Required work: Look below for the line that has "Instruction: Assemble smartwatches". Set down the lines from there through the line that has "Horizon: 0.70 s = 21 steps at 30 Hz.", exactly as written.

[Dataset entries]
>>>>>

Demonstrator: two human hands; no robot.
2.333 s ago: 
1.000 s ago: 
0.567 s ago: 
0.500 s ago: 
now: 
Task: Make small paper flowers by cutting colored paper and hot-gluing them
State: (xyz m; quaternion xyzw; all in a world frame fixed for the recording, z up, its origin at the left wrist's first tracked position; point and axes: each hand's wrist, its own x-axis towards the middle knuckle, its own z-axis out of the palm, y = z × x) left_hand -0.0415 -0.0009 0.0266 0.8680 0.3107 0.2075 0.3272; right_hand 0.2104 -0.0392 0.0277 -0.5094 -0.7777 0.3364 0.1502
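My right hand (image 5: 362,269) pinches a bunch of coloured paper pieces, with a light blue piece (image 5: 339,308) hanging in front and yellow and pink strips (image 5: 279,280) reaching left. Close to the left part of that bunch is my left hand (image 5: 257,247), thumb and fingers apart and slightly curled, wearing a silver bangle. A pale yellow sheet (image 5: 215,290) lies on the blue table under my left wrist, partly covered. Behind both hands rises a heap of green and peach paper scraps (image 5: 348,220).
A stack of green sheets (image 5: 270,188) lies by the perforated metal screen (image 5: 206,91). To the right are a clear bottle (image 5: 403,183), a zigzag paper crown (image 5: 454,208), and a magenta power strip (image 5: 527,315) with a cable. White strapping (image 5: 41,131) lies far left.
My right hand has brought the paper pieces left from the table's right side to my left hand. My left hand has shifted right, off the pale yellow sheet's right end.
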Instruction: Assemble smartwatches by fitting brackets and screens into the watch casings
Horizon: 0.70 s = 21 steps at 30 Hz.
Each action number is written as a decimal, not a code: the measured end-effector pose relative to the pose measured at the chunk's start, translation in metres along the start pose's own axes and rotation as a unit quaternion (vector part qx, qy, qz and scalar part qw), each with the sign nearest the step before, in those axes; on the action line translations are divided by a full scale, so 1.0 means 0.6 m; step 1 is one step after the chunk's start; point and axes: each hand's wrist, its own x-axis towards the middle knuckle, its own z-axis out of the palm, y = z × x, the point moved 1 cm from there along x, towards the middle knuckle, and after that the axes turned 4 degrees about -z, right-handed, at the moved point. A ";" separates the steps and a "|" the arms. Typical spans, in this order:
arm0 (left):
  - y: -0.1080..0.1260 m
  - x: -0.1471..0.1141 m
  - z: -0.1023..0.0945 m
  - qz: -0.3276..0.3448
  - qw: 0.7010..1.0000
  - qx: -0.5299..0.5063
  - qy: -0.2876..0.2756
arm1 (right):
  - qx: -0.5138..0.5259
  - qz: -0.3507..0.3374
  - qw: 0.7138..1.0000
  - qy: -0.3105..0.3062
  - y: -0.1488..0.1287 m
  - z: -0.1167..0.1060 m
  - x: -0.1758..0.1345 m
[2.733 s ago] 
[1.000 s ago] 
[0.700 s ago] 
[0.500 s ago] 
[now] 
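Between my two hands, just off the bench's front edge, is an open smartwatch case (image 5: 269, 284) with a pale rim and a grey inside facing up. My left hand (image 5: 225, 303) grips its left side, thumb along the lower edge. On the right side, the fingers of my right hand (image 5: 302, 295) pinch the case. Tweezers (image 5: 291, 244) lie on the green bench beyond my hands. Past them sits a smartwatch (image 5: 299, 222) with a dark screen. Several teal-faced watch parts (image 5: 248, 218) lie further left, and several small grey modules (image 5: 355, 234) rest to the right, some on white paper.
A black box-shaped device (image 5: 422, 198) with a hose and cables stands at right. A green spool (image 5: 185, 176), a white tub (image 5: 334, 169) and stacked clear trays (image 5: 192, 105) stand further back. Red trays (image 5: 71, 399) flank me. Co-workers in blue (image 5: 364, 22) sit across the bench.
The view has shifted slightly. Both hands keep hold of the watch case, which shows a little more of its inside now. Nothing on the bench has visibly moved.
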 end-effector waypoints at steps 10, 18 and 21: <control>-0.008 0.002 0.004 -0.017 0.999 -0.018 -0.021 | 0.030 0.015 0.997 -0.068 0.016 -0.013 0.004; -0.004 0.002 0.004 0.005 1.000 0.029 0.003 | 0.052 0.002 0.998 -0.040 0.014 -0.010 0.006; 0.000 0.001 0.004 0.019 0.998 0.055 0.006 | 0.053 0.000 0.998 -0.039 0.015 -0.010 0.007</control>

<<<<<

Response to the exercise:
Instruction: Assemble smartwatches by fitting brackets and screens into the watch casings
Horizon: 0.70 s = 21 steps at 30 Hz.

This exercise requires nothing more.